Tuesday, January 5, 2010

My Hawaiian Holiday...with Obama, Limbaugh and The Governor

Just back from Hawaii; plane took off just as New Year's Eve fireworks erupted  over Oahu. A barge off Waikiki launched red air-hibiscus, and the wedge-shaped neighborhoods carved into the Pali foothills came alive with bursting colors. We circled over the island and I ooh'd in delight at our unexpected celebration.

Though we came for business as well as pleasure, we happened to be in Hawaii at a fortuitous time.  President Obama was vacationing in Kailua, and after a luscious afternoon at Lanikai beach, we drove to the home of friends who happened to live on a street just a block away from him. Strolling onto the sand, I saw paparazzi with long lenses and a small tent in front of the Obama's Bed and Breakfast, but no sign of presidential sunbathers.  This was shortly after the radio had blared that an ambulance had been summoned to the compound, apparently for an injured friend of the family.  In a small canal adjacent to the Obama's accommodations was an omnious-looking gray-painted boat, with scads of antennas. The Kailua street was blocked off.

Our "local" friends said there's a big push by hotel owners to ban B-and-Bs (hoteliers already got an ordinance forbidding rental of condos and homes for less than a month). And yet, the president wasn't criticized for staying in one.

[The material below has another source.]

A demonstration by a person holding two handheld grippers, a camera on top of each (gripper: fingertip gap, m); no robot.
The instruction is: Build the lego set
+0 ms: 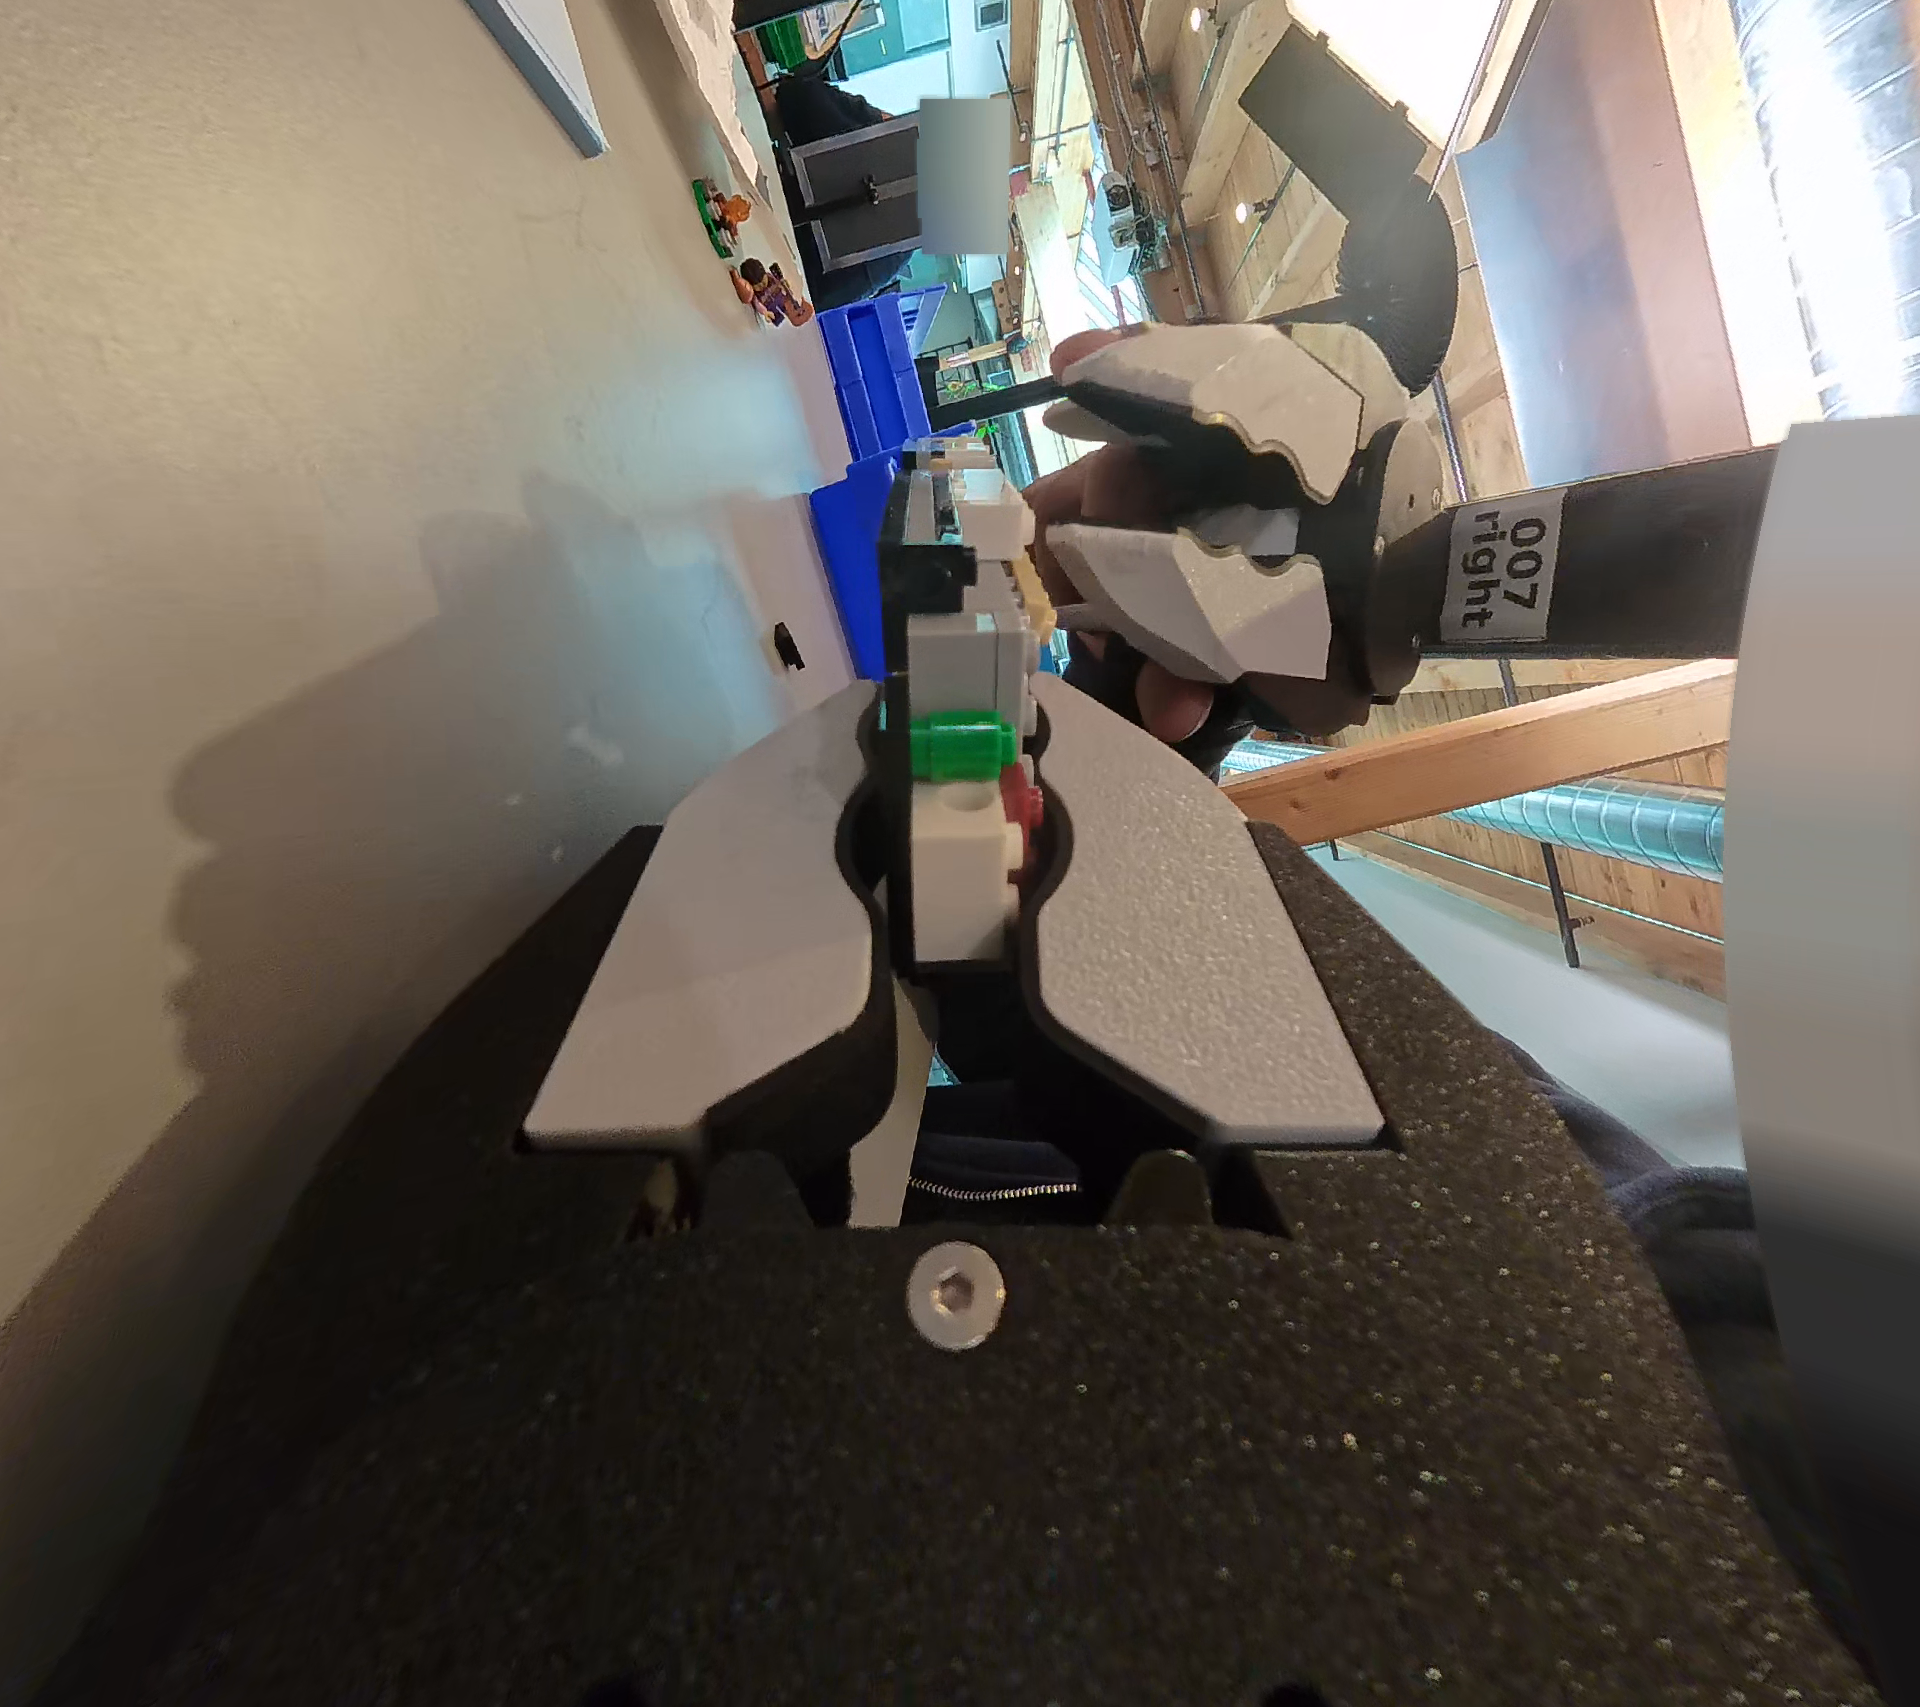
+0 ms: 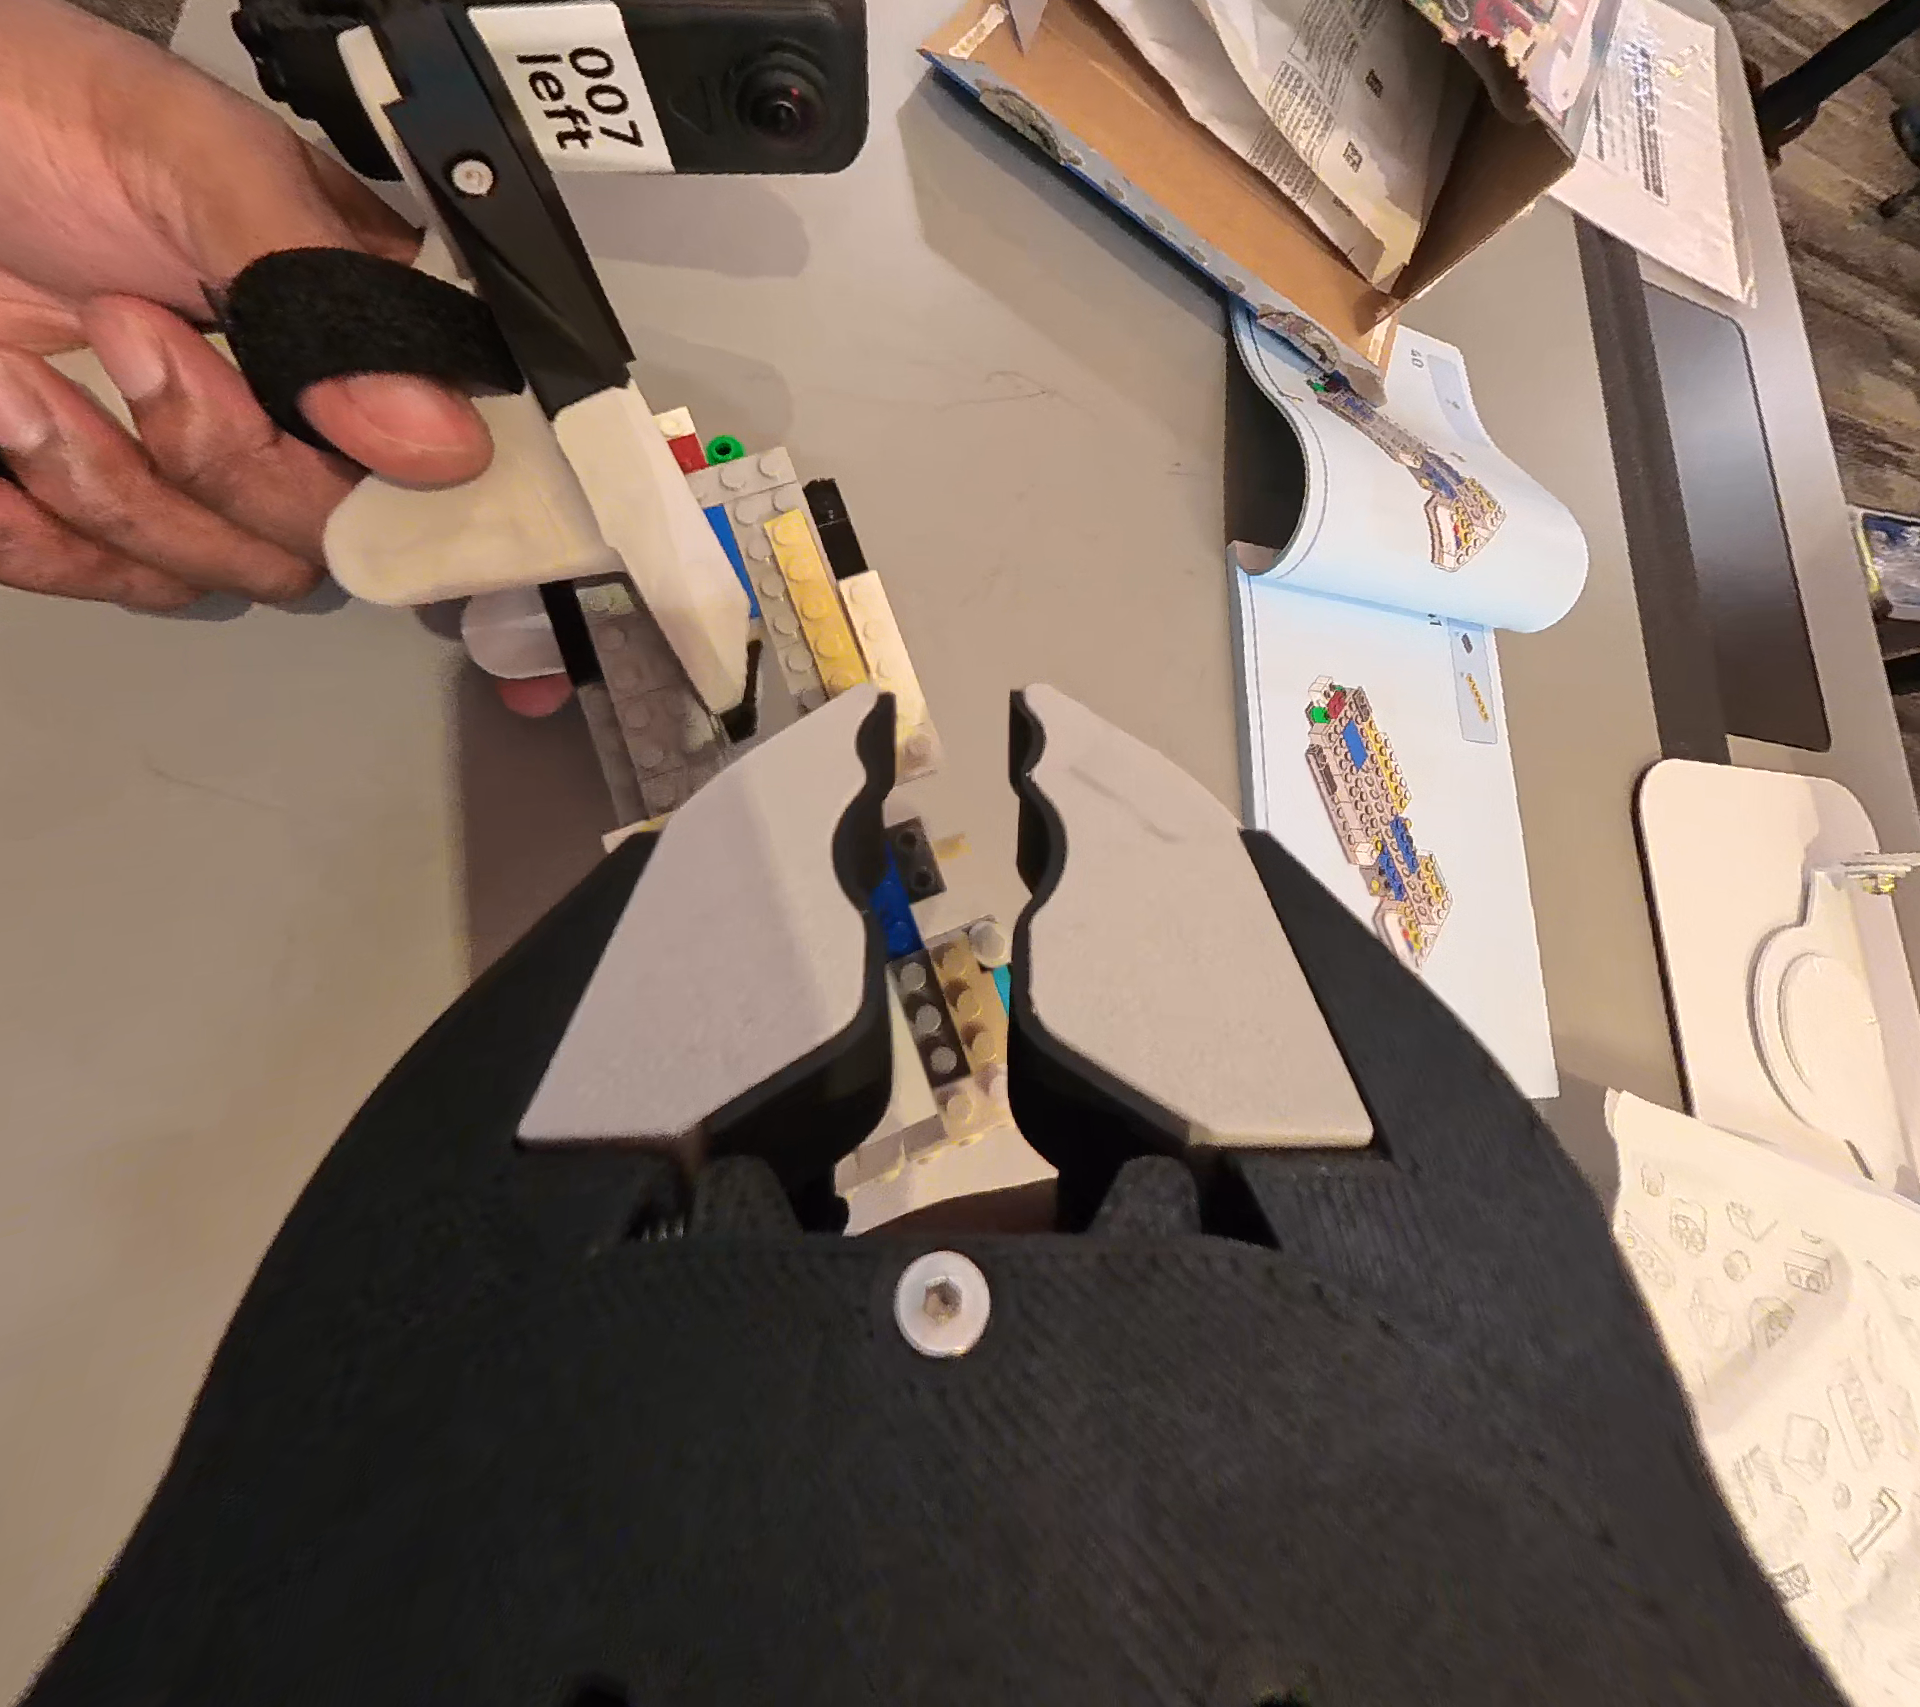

Last year, another business-with-pleasure Hawaii visit coincided with the Obamas'. Then, as our Chanuka menorah illuminated our hotel room, a lightning storm outside hit a transformer, and the island went dark. When our candles extinguished, emergency lights in the corridor were the only illumination; from our balcony we looked down on a Kalakaua Blvd, the main drag of Waikiki, eerily blank without its neon lights.  Our power was off for 8 hours; the Obamas carried on as generators immediately kicked in.

Also during our stay this year, Rush Limbaugh suffered an apparent heart attack at the Kahala Hotel that turned out to be not a heart attack, as he reported in a press conference describing an angiogram he had at Queens Hospital in Honolulu.  My husband gave a TV comment about it.

Then there was the evening with Gov. Linda Lingle and Leut. Gov. Duke Aiona...got to chat with both, and my son sang and played ukulele for the crowd.  In this very Democratic state, Gov. Lingle, a two-term Republican who is term-limited out of another run, is the sane balance that insures the budget fits, even when it's unpopular.  I was especially impressed by her ability to cogently describe positive changes during her tenure, particularly in education and reducing corruption.  Hawaii is deceptively laid-back, and has its own racial hierarchy and culture, a layer of island life tourists only occasionally glimpse. 

Our friends who live there know how to navigate based on local hi-signs and even speaking pidgin.  Being "haole," (white) is a disadvantage, and being wealthy is disdainful among certain groups.  Much as I prefer Hawaiian climate, and adore our good friends there, this peculiar cultural difference keeps me an outsider. I suppose that might be true for many parts of America to an extent--but nowhere else was so recently a monarchy and is so physically separated from the mainstream--and the mainland.

Well, both Pres. Obama and my family are back home.  But I can smile at the nifty bobbling souvenir in the back of my car, rhythmically moving with the windshield wipers in the morning darkness as I schlep my son to school.

1 comment:

  1. One of my good friends was a school teacher on the even more remote island --Molakai--and told me about the natives' views of white folks.

    Glad you're back safely. Your man sounds more himself when he's in the Pac-Northwest.